YOUR TASK
Starting at the first line of the listing below and ending at the line with "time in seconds", copy each line exactly.

COLLECTED DATA
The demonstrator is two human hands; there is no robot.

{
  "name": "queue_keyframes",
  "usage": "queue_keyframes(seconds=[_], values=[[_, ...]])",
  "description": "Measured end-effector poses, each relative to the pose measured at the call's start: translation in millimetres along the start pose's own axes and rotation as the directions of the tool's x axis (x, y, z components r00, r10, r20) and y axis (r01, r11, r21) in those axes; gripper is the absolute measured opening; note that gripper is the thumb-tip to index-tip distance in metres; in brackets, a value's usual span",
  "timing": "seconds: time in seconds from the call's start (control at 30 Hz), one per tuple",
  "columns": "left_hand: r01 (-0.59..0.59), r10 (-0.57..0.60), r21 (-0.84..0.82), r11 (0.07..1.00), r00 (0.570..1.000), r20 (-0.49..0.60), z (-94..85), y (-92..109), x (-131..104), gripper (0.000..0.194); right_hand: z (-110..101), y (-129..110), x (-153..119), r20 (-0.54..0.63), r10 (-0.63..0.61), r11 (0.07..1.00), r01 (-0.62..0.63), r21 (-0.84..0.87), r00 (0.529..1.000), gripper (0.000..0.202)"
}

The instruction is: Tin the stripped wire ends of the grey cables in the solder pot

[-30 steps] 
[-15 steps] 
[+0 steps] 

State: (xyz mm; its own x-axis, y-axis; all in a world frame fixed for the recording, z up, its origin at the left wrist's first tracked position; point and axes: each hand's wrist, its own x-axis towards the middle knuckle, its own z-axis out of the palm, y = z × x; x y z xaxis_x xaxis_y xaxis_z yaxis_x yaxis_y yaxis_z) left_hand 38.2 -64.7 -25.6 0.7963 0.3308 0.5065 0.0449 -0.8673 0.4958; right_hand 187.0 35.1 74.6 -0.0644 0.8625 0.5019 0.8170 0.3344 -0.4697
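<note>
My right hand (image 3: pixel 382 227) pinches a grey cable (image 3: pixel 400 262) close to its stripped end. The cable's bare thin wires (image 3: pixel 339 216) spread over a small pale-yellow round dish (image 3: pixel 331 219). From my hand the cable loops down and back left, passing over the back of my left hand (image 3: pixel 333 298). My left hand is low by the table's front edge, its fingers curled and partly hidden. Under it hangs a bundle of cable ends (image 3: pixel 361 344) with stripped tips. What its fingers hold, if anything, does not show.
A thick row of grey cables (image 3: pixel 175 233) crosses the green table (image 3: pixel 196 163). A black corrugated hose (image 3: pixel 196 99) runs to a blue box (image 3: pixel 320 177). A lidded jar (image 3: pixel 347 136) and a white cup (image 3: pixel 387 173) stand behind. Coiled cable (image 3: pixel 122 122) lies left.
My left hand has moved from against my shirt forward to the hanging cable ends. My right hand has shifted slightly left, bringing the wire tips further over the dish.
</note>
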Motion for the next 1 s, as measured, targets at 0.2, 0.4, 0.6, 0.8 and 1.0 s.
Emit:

SOLUTION TO THIS TASK
The demonstrator is two human hands; there is no robot.

{
  "name": "queue_keyframes",
  "usage": "queue_keyframes(seconds=[_], values=[[_, ...]])",
  "description": "Measured end-effector poses, each relative to the pose measured at the call's start: translation in millimetres along the start pose's own axes and rotation as the directions of the tool's x axis (x, y, z components r00, r10, r20) and y axis (r01, r11, r21) in those axes; gripper is the absolute measured opening; note that gripper is the thumb-tip to index-tip distance in metres; in brackets, a value's usual span",
  "timing": "seconds: time in seconds from the call's start (control at 30 Hz), one per tuple",

The exercise has been carried out completely.